Bemidji fifth graders release trout, learn hands-on environmental skills
Bemidji fifth graders released rainbow trout in Pinewood, tying a spring field day to watershed health, catch-and-release science and future fishing in Beltrami County.

Trout in the classroom ended with trout in the Clearwater River, giving Bemidji-area fifth graders a hands-on lesson in why fish habitat and water quality matter far beyond one school day.
Students from Gene Dillon Elementary, Cass Lake schools and Schoolcraft Learning Community had raised the rainbow trout since December before releasing them this spring along the Clearwater River in Pinewood, northwest of Bemidji. The outing connected classroom work to the kind of waterways Beltrami County depends on for fishing, wildlife and long-term stewardship.
The project was part of Trout in the Classroom, run with the Minnesota Department of Natural Resources and a local Trout Unlimited chapter. Students did more than carry buckets to the riverbank. They learned how to identify insects that can signal polluted water, recognize wildlife and plants, and read river currents to figure out where trout are likely to live.

For Gene Dillon fifth-grade teacher Alison Tisdell, the value went well beyond the release itself. She said the program gets kids outdoors and teaches them to care for fish and the environment. Bemidji Trout in the Classroom coordinator Jim McCracken said students take pride in raising the fish and that early exposure to the outdoors can leave a lasting impression.
The work also fits into a broader local fisheries picture. The Minnesota DNR says Bemidji area fisheries staff manage 113 fishing lakes and 220 miles of rivers and streams across Beltrami, Clearwater, northern Cass and northern Hubbard counties. That makes programs like this more than an environmental side project. They help train the next generation of anglers, lake users and watershed stewards in a region where water shapes daily life and the local economy.

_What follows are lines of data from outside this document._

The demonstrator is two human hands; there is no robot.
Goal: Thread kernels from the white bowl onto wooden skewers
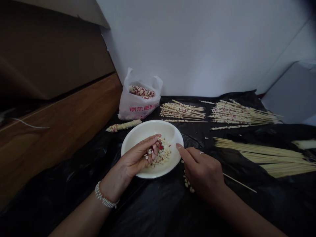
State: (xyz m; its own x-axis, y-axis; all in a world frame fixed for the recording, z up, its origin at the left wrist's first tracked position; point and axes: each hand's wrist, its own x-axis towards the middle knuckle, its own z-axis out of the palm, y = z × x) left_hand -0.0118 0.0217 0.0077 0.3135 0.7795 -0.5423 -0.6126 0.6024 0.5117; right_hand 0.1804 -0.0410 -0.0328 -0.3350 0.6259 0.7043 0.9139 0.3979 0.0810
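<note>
A white bowl (133, 131) holds loose white and red corn kernels (161, 159). Over its near side is my left hand (140, 153), closed around several corn kernels (147, 154), with thumb and fingertips pinched together near its middle. At the bowl's right rim my right hand (203, 171) is closed, wearing a ring. A thin wooden skewer (240, 183) sticks out behind it, apparently held in its fingers; the front end of the skewer is hard to make out. More kernels (187, 184) lie beside the bowl, partly hidden by my right hand.
A white plastic bag (140, 108) with speckled corn cobs (142, 91) stands behind the bowl. A mostly stripped cob (124, 125) lies in front. Kernel-threaded skewers lie in two piles, one central (177, 110), one right (232, 113). Bare skewers (261, 154) are nearer, on black plastic sheeting (153, 207).
</note>
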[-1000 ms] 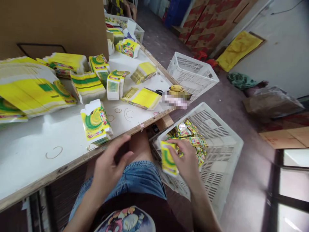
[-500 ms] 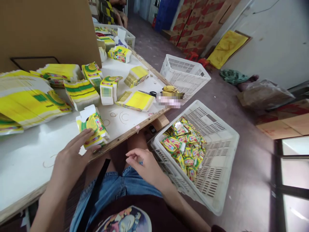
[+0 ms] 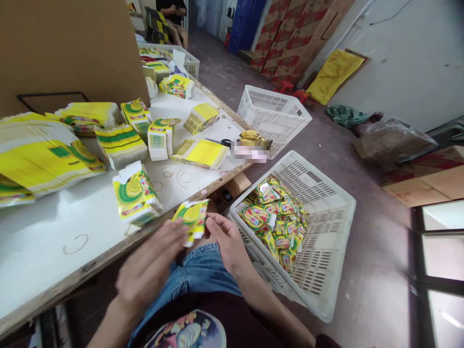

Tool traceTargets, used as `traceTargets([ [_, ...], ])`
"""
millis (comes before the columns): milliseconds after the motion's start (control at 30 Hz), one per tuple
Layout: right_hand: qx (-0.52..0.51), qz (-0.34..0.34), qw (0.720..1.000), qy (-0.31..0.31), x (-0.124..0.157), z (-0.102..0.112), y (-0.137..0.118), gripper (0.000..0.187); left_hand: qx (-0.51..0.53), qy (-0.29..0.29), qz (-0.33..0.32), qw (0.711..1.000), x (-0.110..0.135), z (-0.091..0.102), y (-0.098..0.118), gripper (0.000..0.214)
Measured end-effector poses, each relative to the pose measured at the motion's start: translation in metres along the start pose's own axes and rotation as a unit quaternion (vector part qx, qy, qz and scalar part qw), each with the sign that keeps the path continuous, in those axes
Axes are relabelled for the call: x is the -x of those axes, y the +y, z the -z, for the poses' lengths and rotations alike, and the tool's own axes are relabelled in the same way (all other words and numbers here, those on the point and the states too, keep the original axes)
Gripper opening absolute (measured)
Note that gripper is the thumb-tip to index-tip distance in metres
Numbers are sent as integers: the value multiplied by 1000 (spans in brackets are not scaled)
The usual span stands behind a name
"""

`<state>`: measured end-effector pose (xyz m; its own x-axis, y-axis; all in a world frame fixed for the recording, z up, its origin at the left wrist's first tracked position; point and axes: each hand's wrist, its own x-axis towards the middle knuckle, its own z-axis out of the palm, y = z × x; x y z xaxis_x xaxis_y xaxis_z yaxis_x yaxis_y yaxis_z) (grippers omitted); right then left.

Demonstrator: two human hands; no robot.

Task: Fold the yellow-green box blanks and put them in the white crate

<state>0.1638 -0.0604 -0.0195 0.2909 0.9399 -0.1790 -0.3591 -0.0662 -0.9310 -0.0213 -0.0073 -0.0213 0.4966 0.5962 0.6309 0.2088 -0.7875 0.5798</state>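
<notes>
A flat yellow-and-green carton is held over my lap between both hands. My left hand grips its lower edge with the fingers closed on it. My right hand pinches its right side. On the white table just ahead stands an open folded carton of the same print. To my right a white plastic crate holds several small yellow-green sachets.
Stacks of flat cartons and more folded boxes cover the table, with scissors and bananas near its far edge. A second white crate stands behind it on the floor. Another person sits far back.
My left hand left the folded carton on the table and came down with a flat carton; my right hand rose to meet it. A second ago the right hand held a box over the crate.
</notes>
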Motion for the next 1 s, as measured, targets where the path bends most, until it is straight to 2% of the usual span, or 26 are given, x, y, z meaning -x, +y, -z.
traceTargets([
  [67,10,-3,999,36,-1,6,0,29,37,-40,-69,996,4,-19,8,40],
  [100,20,-1,999,50,0,9,1,26,48,-37,-69,996,5,-27,11,41],
  [133,30,2,998,58,0,12,3,25,60,-18,-35,997,6,-33,14,43],
  [200,42,1,997,60,3,14,8,22,114,57,98,987,7,-39,17,50],
  [267,42,-12,998,49,6,13,14,22,223,96,262,934,6,-38,17,51],
  [333,30,-23,999,39,8,8,21,23,361,67,381,848,3,-36,16,51],
  [400,19,-29,999,34,9,3,25,25,468,18,437,768,-1,-34,15,55],
  [433,17,-30,999,33,9,2,27,26,503,10,447,739,-2,-34,15,56],
  [500,18,-28,999,32,9,2,26,25,541,16,453,709,-4,-35,15,53],
  [567,26,-28,999,30,10,4,23,23,550,27,451,703,-4,-38,15,50],
  [767,88,-33,995,19,15,12,16,32,517,41,457,723,4,-46,12,45],
  [900,112,-38,993,5,18,9,16,30,519,68,489,698,7,-49,11,43],
  [1000,139,-24,990,-4,18,6,18,28,504,59,488,710,7,-49,10,39],
])
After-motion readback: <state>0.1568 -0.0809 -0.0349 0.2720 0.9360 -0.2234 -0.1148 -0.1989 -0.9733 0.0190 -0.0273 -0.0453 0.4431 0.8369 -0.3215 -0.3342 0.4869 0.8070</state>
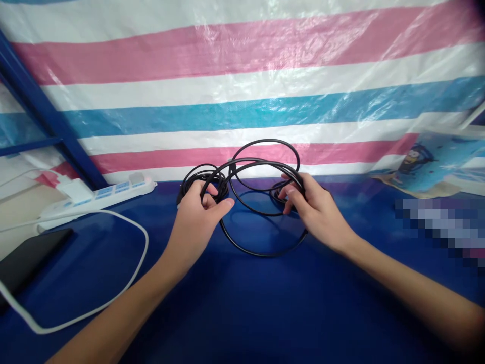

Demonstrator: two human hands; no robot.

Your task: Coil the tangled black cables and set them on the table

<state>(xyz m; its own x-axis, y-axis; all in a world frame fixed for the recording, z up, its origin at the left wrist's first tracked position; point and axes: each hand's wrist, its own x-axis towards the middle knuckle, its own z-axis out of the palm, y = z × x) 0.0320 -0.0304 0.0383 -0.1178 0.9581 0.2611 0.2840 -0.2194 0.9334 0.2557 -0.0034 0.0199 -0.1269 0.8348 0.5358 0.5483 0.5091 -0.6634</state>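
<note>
A black cable (261,167) lies in several loose loops on the blue table (242,303), near its far edge. My left hand (199,215) is closed around the left side of the loops, thumb and fingers wrapped over the strands. At the right side of the coil, my right hand (314,207) pinches the strands with its fingers curled. One loop stands up above both hands; another lies flat on the table between them.
A white power strip (102,194) with a plugged-in adapter sits at the far left, its white cord (129,227) looping across the table. A dark flat device (26,258) lies at the left edge. A striped plastic sheet (242,76) hangs behind. A cartoon-printed bag (428,162) rests at the right.
</note>
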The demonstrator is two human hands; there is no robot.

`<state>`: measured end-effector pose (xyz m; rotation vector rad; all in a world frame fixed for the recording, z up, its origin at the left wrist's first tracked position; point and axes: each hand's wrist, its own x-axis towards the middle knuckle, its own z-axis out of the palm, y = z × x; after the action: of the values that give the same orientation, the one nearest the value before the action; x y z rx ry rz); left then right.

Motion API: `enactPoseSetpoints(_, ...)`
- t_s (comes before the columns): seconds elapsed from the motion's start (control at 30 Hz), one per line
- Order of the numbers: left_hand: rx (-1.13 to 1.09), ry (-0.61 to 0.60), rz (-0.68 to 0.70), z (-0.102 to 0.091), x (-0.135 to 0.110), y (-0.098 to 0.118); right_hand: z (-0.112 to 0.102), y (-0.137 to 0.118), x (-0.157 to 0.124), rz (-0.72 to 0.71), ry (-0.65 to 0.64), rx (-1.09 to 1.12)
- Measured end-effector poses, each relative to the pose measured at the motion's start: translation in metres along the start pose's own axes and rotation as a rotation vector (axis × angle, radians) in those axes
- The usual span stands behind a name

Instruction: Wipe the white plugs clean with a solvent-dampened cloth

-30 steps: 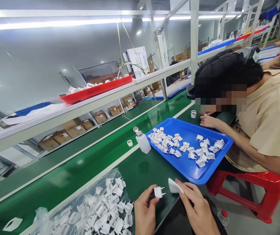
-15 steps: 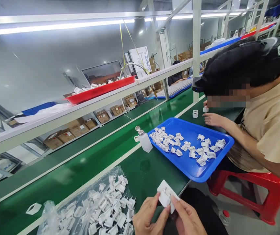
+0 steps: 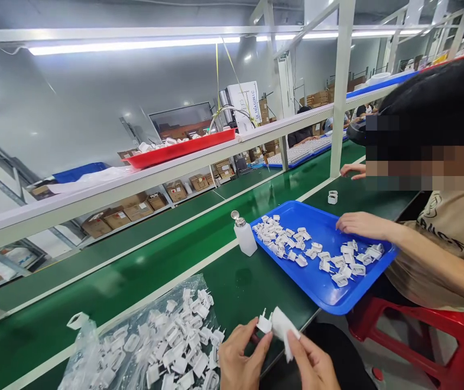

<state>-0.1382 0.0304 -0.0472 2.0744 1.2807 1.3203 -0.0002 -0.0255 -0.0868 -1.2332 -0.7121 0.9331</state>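
In the head view, my left hand pinches a white two-pin plug housing between thumb and fingertips, its pins pointing up. Just to the right, my right hand grips a folded white wiping cloth, which hangs beside the plug housing. Whether cloth and housing touch I cannot tell. To the left of my hands, a clear plastic bag lies spread on the bench under a heap of similar white plug housings.
A blue tray of plug housings lies to the right, with a co-worker's hand over its far edge. Beside it stands a white pump bottle. A green conveyor belt runs behind; a red tray rests on the shelf above.
The cloth, earlier spread behind the plug housing, is now to its right, and the housing's pins have turned upward. The co-worker's hand has come over the blue tray. My view has shifted left.
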Motion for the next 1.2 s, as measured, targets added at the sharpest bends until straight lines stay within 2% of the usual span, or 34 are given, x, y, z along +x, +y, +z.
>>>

The Bemidji-area Trout in the Classroom chapter has operated since 2008 and grown from one location to eight, with each site now releasing trout every year. Gene Dillon’s classroom was the first in Minnesota to take part in the program, a sign of how long the school has been tied to outdoor science in the Bemidji area.
The Minnesota DNR’s trout catch-and-release guidance reinforces the same lesson students practiced at the river: handle fish gently, keep them in the water as much as possible and release them quickly. In Pinewood, that lesson became a real-world test of responsibility, science and respect for the resource that sustains fishing across Beltrami County.